INPUT DATA -
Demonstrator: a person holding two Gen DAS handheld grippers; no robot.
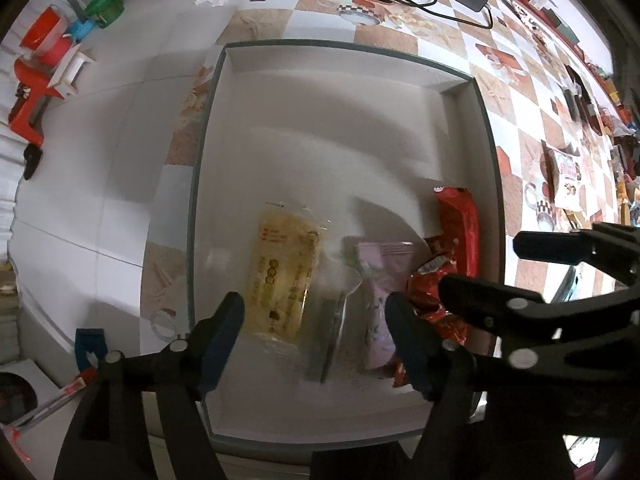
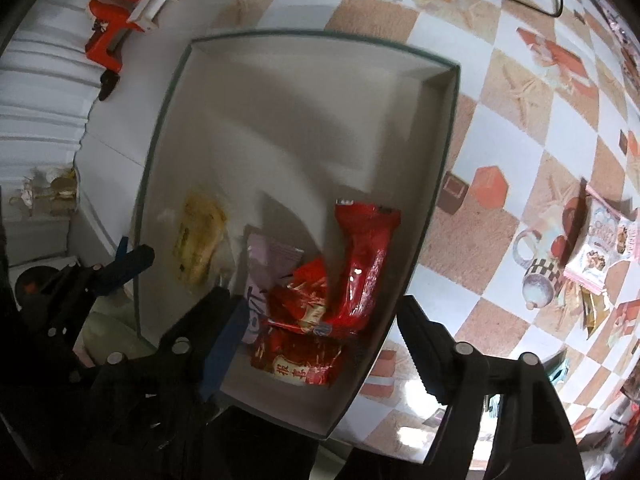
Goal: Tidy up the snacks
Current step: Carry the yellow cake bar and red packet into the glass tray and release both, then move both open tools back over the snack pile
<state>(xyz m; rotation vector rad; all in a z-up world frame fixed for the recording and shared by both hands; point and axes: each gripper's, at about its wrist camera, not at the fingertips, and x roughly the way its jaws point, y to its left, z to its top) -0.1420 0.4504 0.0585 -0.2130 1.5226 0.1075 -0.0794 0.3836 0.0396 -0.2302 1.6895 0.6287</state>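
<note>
Snacks lie bunched at the near end of the white cardboard box (image 1: 400,128) on the checkered table (image 1: 520,112): from left to right, a yellow clear-wrapped pack (image 1: 282,276), a lilac packet (image 1: 378,280) and red packets (image 2: 360,256). Above them, the left gripper (image 1: 316,336) hangs at 6 o'clock, jaws spread and gripping nothing. At its 3 o'clock, the right gripper (image 2: 324,344) has its jaws spread empty above the red packets.

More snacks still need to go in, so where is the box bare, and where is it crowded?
The far half of the box, up to its back wall, is bare. The near end is crowded: yellow packet, lilac packet, long red packet and smaller red packets.
</note>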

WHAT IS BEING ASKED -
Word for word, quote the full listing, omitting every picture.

EXPECTED ANSWER -
Demonstrator: a person holding two Gen DAS handheld grippers; no robot.
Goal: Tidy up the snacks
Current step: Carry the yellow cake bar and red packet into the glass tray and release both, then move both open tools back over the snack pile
<state>(xyz m; rotation vector rad; all in a z-up world frame fixed for the recording and shared by both hands; point and axes: each gripper's, at about its wrist camera, not at the fingertips, and x roughly the way its jaws point, y to its left, z to its top) -0.1420 0.4504 0.0585 -0.2130 1.5226 0.1075 -0.0794 0.3836 0.0396 -0.2302 1.6895 0.6287</state>
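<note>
Snacks lie bunched at the near end of the white cardboard box (image 1: 400,128) on the checkered table (image 1: 520,112): from left to right, a yellow clear-wrapped pack (image 1: 282,276), a lilac packet (image 1: 378,280) and red packets (image 2: 360,256). Above them, the left gripper (image 1: 316,336) hangs at 6 o'clock, jaws spread and gripping nothing. At its 3 o'clock, the right gripper (image 2: 324,344) has its jaws spread empty above the red packets.

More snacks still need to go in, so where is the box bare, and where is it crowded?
The far half of the box, up to its back wall, is bare. The near end is crowded: yellow packet, lilac packet, long red packet and smaller red packets.
</note>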

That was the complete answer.